This maybe a dumb question but i became paranoid all of a sudden and wanted some answers because i can’t find it anywhere else nor can i sleep without it. Like even if i did flash linux on a lets say amd laptop couldn’t the chip itself be spying on me ? Also i understand bootloaders are stored or rom is there a way to know what else is stored on it are roms open source ? Are cpu’s open source and companies like asus store their logos and shit on their mother boards so what else could they be storing ? Are there open source alternatives for these parts ? Are we all being privacy cautios for nothing ? I know we can use firewall but wouldn’t the chip integrated have the ability to bye pass it ?

I know there are linux laptops but having a pre installed linux and some switches isn’t gonna solve the problem do they use open source roms and motherboard ? Are there any fully open source chipsets ? I want to know the same about smartphones too ?

  • Salamander@mander.xyz
    link
    fedilink
    arrow-up
    0
    ·
    8 months ago

    I am also quite interested in this. It is not something that keeps me awake at night, and I am not particularly paranoid about it. But I find that working towards answering this question is a fun frame from which to learn about electronics, radio communications, and networking.

    Since this appears to be something that is causing you some anxiety, I think it is better if I start by giving you some reassurance in that I have not yet managed to prove that any electronic device is spying on me via a hidden chip. I don’t think it is worth being paranoid about this.

    I can explain some things that could be done to test whether a Linux computer spying. I am not suggesting that you try any of this.
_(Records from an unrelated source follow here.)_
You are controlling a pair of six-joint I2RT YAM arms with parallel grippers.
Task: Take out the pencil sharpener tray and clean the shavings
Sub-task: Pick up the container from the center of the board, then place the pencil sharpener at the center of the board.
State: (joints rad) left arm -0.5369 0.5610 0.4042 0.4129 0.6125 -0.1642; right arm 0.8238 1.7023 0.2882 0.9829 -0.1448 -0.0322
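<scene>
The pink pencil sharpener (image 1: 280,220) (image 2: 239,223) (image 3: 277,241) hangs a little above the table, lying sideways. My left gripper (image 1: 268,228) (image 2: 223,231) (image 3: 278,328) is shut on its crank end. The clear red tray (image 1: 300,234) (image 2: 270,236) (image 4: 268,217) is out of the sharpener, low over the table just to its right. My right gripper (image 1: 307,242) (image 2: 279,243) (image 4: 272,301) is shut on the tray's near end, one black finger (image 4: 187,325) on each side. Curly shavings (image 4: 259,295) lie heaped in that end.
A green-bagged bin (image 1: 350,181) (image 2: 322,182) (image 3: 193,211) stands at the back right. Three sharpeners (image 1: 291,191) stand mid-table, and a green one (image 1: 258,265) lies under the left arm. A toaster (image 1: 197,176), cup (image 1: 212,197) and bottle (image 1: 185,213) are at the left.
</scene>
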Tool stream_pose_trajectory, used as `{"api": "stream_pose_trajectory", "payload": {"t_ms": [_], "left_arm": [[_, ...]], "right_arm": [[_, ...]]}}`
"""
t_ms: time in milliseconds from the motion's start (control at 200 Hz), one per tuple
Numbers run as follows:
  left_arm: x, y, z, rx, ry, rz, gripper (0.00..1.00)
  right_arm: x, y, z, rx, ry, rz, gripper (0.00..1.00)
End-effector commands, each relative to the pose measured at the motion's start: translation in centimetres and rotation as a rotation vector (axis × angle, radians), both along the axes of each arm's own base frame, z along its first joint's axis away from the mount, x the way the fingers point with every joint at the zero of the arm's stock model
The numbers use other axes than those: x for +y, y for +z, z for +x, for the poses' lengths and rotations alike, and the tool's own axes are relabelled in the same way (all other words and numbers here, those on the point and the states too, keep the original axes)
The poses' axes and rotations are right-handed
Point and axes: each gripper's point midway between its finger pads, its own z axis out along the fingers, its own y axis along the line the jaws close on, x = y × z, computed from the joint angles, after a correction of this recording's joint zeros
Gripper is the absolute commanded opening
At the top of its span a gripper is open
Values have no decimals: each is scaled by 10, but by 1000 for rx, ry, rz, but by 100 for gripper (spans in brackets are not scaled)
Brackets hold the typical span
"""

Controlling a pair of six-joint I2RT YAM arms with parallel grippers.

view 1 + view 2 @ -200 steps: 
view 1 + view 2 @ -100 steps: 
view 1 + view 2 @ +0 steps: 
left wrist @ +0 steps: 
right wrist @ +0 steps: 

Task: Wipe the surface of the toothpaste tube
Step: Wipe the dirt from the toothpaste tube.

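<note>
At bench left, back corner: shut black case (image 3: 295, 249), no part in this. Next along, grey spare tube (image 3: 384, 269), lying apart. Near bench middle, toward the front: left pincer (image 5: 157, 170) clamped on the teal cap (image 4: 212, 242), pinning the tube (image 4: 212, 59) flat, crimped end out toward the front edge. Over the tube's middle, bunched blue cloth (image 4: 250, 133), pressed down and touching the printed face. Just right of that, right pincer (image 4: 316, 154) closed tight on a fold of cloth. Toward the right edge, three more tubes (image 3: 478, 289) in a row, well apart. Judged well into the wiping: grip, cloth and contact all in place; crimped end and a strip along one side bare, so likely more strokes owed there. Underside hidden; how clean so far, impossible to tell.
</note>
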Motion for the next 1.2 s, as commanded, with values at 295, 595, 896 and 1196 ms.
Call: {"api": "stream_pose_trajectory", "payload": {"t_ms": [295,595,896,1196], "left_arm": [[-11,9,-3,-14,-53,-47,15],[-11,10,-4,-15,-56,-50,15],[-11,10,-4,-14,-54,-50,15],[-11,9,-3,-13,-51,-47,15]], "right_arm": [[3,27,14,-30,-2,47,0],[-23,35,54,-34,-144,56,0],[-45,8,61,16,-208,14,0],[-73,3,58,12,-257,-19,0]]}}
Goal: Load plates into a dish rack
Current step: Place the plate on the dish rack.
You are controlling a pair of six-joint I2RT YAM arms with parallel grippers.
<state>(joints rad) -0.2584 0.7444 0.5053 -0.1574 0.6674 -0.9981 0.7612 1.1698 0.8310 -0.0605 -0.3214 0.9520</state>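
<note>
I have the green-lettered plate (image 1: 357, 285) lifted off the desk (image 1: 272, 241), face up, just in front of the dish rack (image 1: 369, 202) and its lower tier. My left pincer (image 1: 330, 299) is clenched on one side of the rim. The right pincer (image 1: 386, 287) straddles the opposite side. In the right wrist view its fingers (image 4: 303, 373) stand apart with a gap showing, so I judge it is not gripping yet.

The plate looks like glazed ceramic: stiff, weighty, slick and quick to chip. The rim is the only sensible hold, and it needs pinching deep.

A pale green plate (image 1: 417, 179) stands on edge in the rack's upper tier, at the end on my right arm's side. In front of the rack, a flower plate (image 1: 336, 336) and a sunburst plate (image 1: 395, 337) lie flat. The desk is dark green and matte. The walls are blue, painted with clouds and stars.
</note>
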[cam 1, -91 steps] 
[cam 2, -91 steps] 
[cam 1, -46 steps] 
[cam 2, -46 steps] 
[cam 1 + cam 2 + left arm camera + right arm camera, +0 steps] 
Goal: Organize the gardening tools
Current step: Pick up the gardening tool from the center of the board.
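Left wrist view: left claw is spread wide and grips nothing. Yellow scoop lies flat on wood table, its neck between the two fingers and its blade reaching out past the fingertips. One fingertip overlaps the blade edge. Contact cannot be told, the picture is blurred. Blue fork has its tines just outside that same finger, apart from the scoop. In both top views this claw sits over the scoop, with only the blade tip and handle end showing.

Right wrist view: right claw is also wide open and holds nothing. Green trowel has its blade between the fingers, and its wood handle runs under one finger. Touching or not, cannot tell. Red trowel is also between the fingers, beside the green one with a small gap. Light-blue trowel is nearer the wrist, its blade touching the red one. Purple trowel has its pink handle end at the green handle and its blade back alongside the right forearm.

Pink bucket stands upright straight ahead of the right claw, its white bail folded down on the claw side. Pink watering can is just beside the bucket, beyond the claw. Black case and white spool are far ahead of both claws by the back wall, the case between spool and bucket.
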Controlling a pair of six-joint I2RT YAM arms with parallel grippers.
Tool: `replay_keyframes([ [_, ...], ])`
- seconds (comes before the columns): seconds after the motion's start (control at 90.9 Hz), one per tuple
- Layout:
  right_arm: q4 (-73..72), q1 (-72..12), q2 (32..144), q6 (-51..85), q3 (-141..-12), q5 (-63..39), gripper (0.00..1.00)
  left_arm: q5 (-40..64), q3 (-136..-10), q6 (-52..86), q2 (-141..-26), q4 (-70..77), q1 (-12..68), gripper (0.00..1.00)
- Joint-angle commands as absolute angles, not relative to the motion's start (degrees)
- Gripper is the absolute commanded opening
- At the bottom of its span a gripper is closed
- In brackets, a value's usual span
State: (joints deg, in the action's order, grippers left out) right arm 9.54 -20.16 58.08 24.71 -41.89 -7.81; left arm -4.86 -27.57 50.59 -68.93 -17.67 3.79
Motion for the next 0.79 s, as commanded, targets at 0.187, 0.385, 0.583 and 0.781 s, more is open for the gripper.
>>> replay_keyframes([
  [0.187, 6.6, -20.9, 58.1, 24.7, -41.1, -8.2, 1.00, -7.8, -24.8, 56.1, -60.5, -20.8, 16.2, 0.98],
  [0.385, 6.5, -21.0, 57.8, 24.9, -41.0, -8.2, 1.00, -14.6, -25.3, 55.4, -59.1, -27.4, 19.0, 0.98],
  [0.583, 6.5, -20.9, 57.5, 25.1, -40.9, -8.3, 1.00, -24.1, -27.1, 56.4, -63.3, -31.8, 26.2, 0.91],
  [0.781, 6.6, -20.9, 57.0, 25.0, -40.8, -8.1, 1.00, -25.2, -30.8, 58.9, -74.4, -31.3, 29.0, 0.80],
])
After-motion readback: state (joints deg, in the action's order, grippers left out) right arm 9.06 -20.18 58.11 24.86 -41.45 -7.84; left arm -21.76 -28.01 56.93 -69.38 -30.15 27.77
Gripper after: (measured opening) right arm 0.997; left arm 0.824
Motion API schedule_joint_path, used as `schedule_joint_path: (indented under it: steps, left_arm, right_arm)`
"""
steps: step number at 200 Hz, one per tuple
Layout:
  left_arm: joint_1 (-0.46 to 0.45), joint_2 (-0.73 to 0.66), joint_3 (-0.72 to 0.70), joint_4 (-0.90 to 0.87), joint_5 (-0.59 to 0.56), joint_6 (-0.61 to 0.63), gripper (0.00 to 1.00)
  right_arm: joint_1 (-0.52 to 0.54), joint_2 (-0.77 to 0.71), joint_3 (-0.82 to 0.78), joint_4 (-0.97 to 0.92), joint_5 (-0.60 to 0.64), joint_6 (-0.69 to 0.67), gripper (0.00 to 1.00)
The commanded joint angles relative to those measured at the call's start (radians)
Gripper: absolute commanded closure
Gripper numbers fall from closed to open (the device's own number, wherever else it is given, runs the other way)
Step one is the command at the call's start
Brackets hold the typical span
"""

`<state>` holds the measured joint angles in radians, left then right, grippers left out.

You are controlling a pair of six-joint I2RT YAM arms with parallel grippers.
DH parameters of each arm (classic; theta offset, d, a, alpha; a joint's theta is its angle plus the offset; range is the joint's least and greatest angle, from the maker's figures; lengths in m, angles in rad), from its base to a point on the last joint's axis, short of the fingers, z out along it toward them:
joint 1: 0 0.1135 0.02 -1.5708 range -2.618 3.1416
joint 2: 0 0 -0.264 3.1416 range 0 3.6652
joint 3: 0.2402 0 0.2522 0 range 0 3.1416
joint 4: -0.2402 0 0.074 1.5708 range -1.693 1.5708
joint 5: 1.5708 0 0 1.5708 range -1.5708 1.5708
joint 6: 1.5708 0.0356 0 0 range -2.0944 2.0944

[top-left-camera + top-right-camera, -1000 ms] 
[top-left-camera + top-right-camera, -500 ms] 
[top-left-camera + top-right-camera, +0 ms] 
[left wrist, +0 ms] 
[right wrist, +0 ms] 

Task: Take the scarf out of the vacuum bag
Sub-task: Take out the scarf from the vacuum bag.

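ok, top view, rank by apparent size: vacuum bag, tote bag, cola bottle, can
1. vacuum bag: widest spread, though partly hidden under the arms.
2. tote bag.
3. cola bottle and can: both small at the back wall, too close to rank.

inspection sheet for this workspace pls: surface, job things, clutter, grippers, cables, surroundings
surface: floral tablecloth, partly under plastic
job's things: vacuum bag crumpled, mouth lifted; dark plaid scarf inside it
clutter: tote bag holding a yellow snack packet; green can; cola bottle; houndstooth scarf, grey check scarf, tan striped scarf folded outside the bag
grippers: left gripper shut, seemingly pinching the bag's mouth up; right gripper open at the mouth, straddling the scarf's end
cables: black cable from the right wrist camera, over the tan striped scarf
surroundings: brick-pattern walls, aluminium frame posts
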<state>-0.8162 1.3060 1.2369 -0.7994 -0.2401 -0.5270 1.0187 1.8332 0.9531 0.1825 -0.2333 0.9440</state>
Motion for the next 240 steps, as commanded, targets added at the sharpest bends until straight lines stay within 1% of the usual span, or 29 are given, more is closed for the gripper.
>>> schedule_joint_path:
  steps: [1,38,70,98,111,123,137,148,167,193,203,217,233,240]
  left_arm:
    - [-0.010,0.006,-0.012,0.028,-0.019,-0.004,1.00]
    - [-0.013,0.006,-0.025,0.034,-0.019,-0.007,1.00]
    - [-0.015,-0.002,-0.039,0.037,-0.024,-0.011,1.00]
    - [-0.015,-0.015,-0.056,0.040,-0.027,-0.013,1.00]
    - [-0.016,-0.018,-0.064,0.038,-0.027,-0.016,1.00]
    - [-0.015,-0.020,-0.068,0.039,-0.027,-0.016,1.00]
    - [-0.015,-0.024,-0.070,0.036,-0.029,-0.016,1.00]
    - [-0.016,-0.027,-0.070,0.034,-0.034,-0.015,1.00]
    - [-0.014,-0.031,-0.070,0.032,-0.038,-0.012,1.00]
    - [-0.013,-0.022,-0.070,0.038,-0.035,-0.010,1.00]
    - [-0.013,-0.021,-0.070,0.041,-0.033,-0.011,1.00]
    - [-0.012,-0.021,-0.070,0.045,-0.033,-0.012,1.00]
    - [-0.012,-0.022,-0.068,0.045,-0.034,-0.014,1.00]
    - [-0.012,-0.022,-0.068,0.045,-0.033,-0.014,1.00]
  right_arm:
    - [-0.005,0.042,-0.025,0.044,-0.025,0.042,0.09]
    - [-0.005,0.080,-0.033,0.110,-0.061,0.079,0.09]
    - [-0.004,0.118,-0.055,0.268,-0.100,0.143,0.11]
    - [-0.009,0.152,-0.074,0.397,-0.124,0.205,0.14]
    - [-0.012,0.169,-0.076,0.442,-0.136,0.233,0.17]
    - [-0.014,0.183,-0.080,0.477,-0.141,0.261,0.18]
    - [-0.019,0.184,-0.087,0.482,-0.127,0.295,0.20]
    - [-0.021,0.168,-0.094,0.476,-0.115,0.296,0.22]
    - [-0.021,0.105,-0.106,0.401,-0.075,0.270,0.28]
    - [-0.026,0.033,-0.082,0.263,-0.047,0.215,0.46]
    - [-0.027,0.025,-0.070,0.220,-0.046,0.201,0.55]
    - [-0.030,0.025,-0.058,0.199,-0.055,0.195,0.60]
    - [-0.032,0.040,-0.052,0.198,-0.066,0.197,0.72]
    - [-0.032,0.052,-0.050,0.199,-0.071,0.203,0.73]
I am explaining this to you so that you can get some reassurance in the fact that, if devices were spying on us in this manner, it is likely that someone would have noticed by now.

    The “spy” chip needs some way to communicate. One way a chip might communicate is via radio waves. So, the first step would be to remove the WiFi and Bluetooth dongles and any other pieces of hardware that may emit radio waves during normal operation. There is a tool called a “Spectrum Analyzer” that can be used to capture the presence of specific radio frequencies. These devices are now relatively affordable, like the tinySA, which can measure the presence of radio frequencies of up to 6 GHz.

    One can make a Faraday cage, for example, by wrapping the PC with a copper-nickel coated polyester fabric to isolate the PC from the radio waves that are coming from the environment. The spectrum analyzer antennas can be placed right next to the PC and the device is left to measure continuously over several days. A script can monitor the output and keep a record of any RF signals.

    Since phones are small, it is even easier to wrap them in the copper-nickel polyester fabric alongside with the spectrum analyzer antenna to check whether they emit any RF when they are off or in airplane mode with the WiFi and Bluetooth turned off.

    What this experiment may allow you to conclude is that the spy chip is not communicating frequently with the external world via radio frequencies, at least not with frequencies <= 6 GHz.

    Using frequencies higher 6 GHz for a low-power chip is not going be an effective method of transmitting a signal very far away. The chip could remain hidden and only emit the signal under certain rare conditions, or in response to a trigger. We can’t rule that out with this experiment, but it is unlikely.

    A next step would be to test a wired connection. It could be that the spy chip can transmit the data over the internet. One can place a VPN Gateway in between their PC and the router, and use that gateway to route all the traffic to their own server using WireGuard. All network packets that leave through the PC’s ethernet connection can be captured and examined this way using Wireshark or tcpdump.

    If one can show that the device is not secretly communicating via RF nor via the internet, I think it is unlikely that the device is spying on them.

    • sbv@sh.itjust.works
      link
      fedilink
      English
      arrow-up
      0
      ·
      8 months ago

      If one can show that the device is not secretly communicating via RF nor via the internet, I think it is unlikely that the device is spying on them.

      The best you can learn is that you didn’t detect communication while you were listening.

      Security researchers typically assume that attackers know the systems that will be used against them.

      An attacker could evade this trap by waiting to phone home.

      Or the hardware could encode information in timing by subtly delaying data leaving the device.

      Or it could sneak information out in the pseudorandom data that it uses to set up secure connections.

      Or it could use stenography to encode data in your photos.